What you will do: Set it all down exactly, every record and every line.

Stored dataset items:
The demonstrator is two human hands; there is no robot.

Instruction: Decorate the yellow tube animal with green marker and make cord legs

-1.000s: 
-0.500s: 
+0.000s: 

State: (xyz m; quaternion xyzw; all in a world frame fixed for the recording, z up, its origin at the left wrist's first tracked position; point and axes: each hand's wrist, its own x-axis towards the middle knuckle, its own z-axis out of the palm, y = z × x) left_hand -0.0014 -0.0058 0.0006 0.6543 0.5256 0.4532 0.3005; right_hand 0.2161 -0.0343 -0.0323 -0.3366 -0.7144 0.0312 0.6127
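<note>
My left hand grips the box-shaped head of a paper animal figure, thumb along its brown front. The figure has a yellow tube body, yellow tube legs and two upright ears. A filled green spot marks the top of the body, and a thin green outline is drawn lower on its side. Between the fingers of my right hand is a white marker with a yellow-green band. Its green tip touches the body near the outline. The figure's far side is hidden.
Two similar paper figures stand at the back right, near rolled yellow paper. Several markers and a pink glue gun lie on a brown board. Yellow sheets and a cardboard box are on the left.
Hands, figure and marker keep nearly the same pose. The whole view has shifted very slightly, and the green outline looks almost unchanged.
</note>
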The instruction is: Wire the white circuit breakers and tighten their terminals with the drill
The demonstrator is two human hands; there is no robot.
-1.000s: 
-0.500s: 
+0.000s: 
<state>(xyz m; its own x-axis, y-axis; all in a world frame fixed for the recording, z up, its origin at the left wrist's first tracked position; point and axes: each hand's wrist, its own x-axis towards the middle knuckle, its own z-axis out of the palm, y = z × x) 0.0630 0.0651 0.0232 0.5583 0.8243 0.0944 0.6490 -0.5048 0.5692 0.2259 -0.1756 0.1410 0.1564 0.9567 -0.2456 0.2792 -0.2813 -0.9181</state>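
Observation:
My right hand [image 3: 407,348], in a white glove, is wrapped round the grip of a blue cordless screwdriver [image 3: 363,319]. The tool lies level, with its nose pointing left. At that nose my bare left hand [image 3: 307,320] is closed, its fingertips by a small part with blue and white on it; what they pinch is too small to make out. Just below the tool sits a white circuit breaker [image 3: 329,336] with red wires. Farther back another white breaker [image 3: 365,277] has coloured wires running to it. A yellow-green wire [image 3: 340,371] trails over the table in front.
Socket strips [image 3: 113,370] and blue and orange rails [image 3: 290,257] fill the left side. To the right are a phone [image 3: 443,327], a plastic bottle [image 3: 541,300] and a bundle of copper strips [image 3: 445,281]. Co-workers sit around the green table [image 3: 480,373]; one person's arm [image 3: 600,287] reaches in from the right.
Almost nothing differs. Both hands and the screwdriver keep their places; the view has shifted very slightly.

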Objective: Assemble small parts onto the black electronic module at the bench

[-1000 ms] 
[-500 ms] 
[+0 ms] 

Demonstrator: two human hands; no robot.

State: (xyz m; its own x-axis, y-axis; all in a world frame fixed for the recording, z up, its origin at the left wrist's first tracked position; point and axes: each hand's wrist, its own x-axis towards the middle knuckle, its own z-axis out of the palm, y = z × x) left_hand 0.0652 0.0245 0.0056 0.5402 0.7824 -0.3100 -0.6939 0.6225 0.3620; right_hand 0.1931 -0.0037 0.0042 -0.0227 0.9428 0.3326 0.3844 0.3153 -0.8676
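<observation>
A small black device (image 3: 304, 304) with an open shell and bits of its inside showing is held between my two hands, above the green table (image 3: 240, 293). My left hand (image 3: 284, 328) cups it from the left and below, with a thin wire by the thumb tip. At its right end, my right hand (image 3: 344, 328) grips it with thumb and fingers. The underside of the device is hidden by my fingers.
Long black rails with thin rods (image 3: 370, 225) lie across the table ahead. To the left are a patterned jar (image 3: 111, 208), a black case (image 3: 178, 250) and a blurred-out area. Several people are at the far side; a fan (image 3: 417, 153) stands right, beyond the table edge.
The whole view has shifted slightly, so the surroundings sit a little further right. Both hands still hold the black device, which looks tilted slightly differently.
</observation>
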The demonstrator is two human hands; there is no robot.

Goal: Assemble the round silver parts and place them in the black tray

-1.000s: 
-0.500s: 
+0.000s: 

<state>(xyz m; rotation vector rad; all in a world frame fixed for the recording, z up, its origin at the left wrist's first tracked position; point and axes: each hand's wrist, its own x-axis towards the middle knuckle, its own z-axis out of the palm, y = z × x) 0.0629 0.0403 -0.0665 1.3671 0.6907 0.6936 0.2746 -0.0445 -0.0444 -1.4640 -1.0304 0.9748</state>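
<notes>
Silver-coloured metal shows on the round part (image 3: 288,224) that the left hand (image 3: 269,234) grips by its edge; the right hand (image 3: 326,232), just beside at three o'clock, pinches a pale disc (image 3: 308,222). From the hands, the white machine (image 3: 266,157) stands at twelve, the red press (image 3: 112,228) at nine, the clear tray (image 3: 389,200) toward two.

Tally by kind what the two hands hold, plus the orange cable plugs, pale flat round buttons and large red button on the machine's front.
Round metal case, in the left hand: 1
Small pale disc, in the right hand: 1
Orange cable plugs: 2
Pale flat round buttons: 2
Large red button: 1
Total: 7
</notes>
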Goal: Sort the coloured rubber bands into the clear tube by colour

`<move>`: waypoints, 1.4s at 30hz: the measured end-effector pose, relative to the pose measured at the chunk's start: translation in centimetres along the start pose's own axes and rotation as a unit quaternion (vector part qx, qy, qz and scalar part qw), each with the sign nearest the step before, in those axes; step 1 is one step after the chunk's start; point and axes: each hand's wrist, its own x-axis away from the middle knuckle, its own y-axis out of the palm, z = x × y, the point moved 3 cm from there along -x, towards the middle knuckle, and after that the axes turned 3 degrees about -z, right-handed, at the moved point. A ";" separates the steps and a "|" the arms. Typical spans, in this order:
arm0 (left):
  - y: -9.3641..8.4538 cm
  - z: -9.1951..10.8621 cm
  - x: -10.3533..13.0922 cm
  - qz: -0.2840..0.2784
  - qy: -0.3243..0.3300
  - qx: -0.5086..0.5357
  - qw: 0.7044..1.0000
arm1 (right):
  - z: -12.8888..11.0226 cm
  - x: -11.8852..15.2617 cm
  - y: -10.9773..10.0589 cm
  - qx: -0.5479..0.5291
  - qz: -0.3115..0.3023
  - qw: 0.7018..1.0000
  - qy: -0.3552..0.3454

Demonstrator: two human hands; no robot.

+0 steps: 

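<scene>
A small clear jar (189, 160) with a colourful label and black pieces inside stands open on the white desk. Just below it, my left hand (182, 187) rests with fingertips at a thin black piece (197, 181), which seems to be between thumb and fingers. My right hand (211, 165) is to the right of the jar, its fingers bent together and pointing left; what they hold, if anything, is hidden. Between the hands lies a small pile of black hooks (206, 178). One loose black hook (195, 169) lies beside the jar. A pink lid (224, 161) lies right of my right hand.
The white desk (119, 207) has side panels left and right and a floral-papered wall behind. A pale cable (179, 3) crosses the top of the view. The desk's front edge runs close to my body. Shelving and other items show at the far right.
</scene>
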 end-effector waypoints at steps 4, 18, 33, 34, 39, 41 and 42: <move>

Answer to the problem:
The demonstrator is two human hands; there is no robot.

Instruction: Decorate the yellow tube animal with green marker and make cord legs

-1.000s: 
-0.500s: 
+0.000s: 

State: (xyz m; quaternion xyzw; all in a world frame fixed for the recording, z up, its origin at the left wrist's first tracked position; point and axes: each hand's wrist, its own x-axis towards the middle knuckle, its own z-axis out of the palm, y = z × x) left_hand -0.0014 -0.0058 0.0006 0.6543 0.5256 0.4532 0.3005; right_hand 0.2161 -0.0343 -0.0323 -0.3366 -0.7144 0.0312 0.6127
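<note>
My left hand grips the box-shaped head of a paper animal figure, thumb along its brown front. The figure has a yellow tube body, yellow tube legs and two upright ears. A filled green spot marks the top of the body, and a thin green outline is drawn lower on its side. Between the fingers of my right hand is a white marker with a yellow-green band. Its green tip touches the body near the outline. The figure's far side is hidden.
Two similar paper figures stand at the back right, near rolled yellow paper. Several markers and a pink glue gun lie on a brown board. Yellow sheets and a cardboard box are on the left.
Hands, figure and marker keep nearly the same pose. The whole view has shifted very slightly, and the green outline looks almost unchanged.
</note>
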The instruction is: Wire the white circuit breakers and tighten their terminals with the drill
The demonstrator is two human hands; there is no robot.
-1.000s: 
-0.500s: 
+0.000s: 
<state>(xyz m; its own x-axis, y-axis; all in a world frame fixed for the recording, z up, its origin at the left wrist's first tracked position; point and axes: each hand's wrist, its own x-axis towards the middle knuckle, its own z-axis out of the palm, y = z × x) 0.0630 0.0651 0.0232 0.5583 0.8243 0.0944 0.6490 -0.5048 0.5692 0.2259 -0.1756 0.1410 0.1564 0.9567 -0.2456 0.2792 -0.2813 -0.9181</state>
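Observation:
My right hand [image 3: 407,348], in a white glove, is wrapped round the grip of a blue cordless screwdriver [image 3: 363,319]. The tool lies level, with its nose pointing left. At that nose my bare left hand [image 3: 307,320] is closed, its fingertips by a small part with blue and white on it; what they pinch is too small to make out. Just below the tool sits a white circuit breaker [image 3: 329,336] with red wires. Farther back another white breaker [image 3: 365,277] has coloured wires running to it. A yellow-green wire [image 3: 340,371] trails over the table in front.
Socket strips [image 3: 113,370] and blue and orange rails [image 3: 290,257] fill the left side. To the right are a phone [image 3: 443,327], a plastic bottle [image 3: 541,300] and a bundle of copper strips [image 3: 445,281]. Co-workers sit around the green table [image 3: 480,373]; one person's arm [image 3: 600,287] reaches in from the right.
Almost nothing differs. Both hands and the screwdriver keep their places; the view has shifted very slightly.
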
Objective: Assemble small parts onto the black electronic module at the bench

[-1000 ms] 
[-500 ms] 
[+0 ms] 

Demonstrator: two human hands; no robot.

State: (xyz m; its own x-axis, y-axis; all in a world frame fixed for the recording, z up, its origin at the left wrist's first tracked position; point and axes: each hand's wrist, its own x-axis towards the middle knuckle, its own z-axis out of the palm, y = z × x) left_hand 0.0652 0.0245 0.0056 0.5402 0.7824 -0.3100 -0.6939 0.6225 0.3620; right_hand 0.1931 -0.0037 0.0042 -0.0227 0.9428 0.3326 0.3844 0.3153 -0.8676
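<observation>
A small black device (image 3: 304, 304) with an open shell and bits of its inside showing is held between my two hands, above the green table (image 3: 240, 293). My left hand (image 3: 284, 328) cups it from the left and below, with a thin wire by the thumb tip. At its right end, my right hand (image 3: 344, 328) grips it with thumb and fingers. The underside of the device is hidden by my fingers.
Long black rails with thin rods (image 3: 370, 225) lie across the table ahead. To the left are a patterned jar (image 3: 111, 208), a black case (image 3: 178, 250) and a blurred-out area. Several people are at the far side; a fan (image 3: 417, 153) stands right, beyond the table edge.
The whole view has shifted slightly, so the surroundings sit a little further right. Both hands still hold the black device, which looks tilted slightly differently.
</observation>
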The demonstrator is two human hands; there is no robot.

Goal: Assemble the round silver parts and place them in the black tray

-1.000s: 
-0.500s: 
+0.000s: 

<state>(xyz m; rotation vector rad; all in a world frame fixed for the recording, z up, its origin at the left wrist's first tracked position; point and axes: each hand's wrist, its own x-axis towards the middle knuckle, its own z-axis out of the palm, y = z × x) 0.0629 0.0403 -0.0665 1.3671 0.6907 0.6936 0.2746 -0.0445 -0.0444 -1.4640 -1.0304 0.9748</state>
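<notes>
Silver-coloured metal shows on the round part (image 3: 288,224) that the left hand (image 3: 269,234) grips by its edge; the right hand (image 3: 326,232), just beside at three o'clock, pinches a pale disc (image 3: 308,222). From the hands, the white machine (image 3: 266,157) stands at twelve, the red press (image 3: 112,228) at nine, the clear tray (image 3: 389,200) toward two.

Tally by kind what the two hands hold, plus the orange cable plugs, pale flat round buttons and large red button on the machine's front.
Round metal case, in the left hand: 1
Small pale disc, in the right hand: 1
Orange cable plugs: 2
Pale flat round buttons: 2
Large red button: 1
Total: 7
</notes>
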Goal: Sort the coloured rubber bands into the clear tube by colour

`<move>`: waypoints, 1.4s at 30hz: the measured end-effector pose, relative to the pose measured at the chunk's start: translation in centimetres along the start pose's own axes and rotation as a unit quaternion (vector part qx, qy, qz and scalar part qw), each with the sign nearest the step before, in those axes; step 1 is one step after the chunk's start; point and axes: each hand's wrist, its own x-axis away from the middle knuckle, its own y-axis out of the palm, z = x × y, the point moved 3 cm from there along -x, towards the middle knuckle, and after that the axes turned 3 degrees about -z, right-handed, at the moved point. A ";" separates the steps and a "|" the arms. Typical spans, in this order:
arm0 (left):
  - y: -9.3641..8.4538 cm
  - z: -9.1951..10.8621 cm
  - x: -10.3533..13.0922 cm
  - qz: -0.2840..0.2784
  - qy: -0.3243..0.3300
  - qx: -0.5086..0.5357
  - qw: 0.7044..1.0000
arm1 (right):
  - z: -12.8888..11.0226 cm
  - x: -11.8852..15.2617 cm
  - y: -10.9773..10.0589 cm
  - qx: -0.5479..0.5291
  - qz: -0.3115..0.3023
  - qw: 0.7018..1.0000
  - qy: -0.3552..0.3454

Demonstrator: two human hands; no robot.

+0 steps: 

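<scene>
A small clear jar (189, 160) with a colourful label and black pieces inside stands open on the white desk. Just below it, my left hand (182, 187) rests with fingertips at a thin black piece (197, 181), which seems to be between thumb and fingers. My right hand (211, 165) is to the right of the jar, its fingers bent together and pointing left; what they hold, if anything, is hidden. Between the hands lies a small pile of black hooks (206, 178). One loose black hook (195, 169) lies beside the jar. A pink lid (224, 161) lies right of my right hand.
The white desk (119, 207) has side panels left and right and a floral-papered wall behind. A pale cable (179, 3) crosses the top of the view. The desk's front edge runs close to my body. Shelving and other items show at the far right.
</scene>
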 end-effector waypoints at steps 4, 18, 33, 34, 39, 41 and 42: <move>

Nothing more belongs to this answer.